Japanese solo explorer Yasunaga Ogita is struggling through the same massive ice field on his way north too. He tells ExWeb that he has been forced to travel west to try to skirt around the rough ice, and is now covering about 4.5 km (2.8 miles) per day. He reports that the weather has been good so far, he just needs to get past the large blocks of ice that are impeding his progress. Yasu, who is a veteran of the Arctic, says that he has never seen conditions like this before, but he is hoping to find a way through to the smoother ice on the other side.
Meanwhile, back in Resolute Bay, Eric Larsen and Ryan Waters continue to wait for a flight out. They had hoped to start skiing this past weekend, but bad weather has kept them grounded for now. There is no word yet on when they might start on their North Pole expedition, but they are watching the forecasts closely and hoping to get started soon. Each day they sit in Resolute is one that is lost on their already tight schedule.
The Americans aren't the only ones who are eager to get started. The Norwegian team of Lars Mangerud Flesland and Kristoffer Glestad are also playing the waiting game.
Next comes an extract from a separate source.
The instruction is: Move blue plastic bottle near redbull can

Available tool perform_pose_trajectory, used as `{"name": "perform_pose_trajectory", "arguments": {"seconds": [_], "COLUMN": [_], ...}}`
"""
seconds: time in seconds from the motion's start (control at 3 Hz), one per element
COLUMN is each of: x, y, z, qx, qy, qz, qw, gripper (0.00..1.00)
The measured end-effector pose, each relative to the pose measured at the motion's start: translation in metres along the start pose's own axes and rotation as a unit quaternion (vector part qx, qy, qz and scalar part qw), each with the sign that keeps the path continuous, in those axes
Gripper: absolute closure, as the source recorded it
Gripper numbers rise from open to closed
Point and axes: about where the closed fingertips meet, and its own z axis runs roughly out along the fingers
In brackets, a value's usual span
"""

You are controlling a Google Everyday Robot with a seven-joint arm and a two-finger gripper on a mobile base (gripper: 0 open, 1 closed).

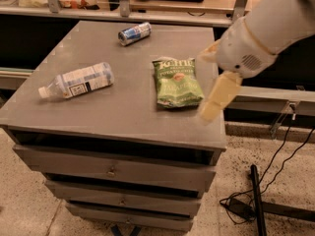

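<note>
The blue plastic bottle (78, 80) lies on its side at the left of the grey cabinet top (123, 114), with its white cap pointing left. The redbull can (134, 33) lies on its side near the far edge, well apart from the bottle. My gripper (216, 98) hangs over the right edge of the top, just right of the green chip bag, far from the bottle. It holds nothing that I can see. The white arm reaches in from the upper right.
A green chip bag (176, 81) lies flat between the gripper and the bottle. The top sits on a cabinet of drawers (113, 171). A counter (167, 4) runs behind. Black cables and a pole (256, 200) lie on the floor at the right.
</note>
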Motion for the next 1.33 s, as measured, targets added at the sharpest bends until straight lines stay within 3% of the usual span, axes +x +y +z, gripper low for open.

They hope to fly to their starting point on Cape Discovery too, in an effort to launch their unsupported expedition to the North Pole. If successful, they'll be the youngest team to complete that journey at 25 and 24 years old respectively. First, they need to get out on the ice however.
Finally, ExWeb is also reporting that the RAF team of Matt Stowers and Kev O’Brien have abandoned their attempt to ski to the Magnetic North Pole after a failure to their communications equipment. They had departed from Resolute Bay on March 3, and are now en route back to that point.
Each of these reports is typical for the start of the Arctic season. Some teams are lucky enough to get out on the ice and get moving, but now they hope they can actually make progress toward the North Pole. Meanwhile, others sit in Resolute Bay just hoping for an opportunity to go. In recent years, some of those teams were forced to cancel their expeditions before they even got started, as bad storms prevent them from being flown out to the ice. As the days tick away, their window of safety gets more narrow, eventually not leaving them with enough time to reach the Pole before the season ends. Lets hope that doesn't happen again this year. I'd like to see each of these teams get a real shot at achieving their goals.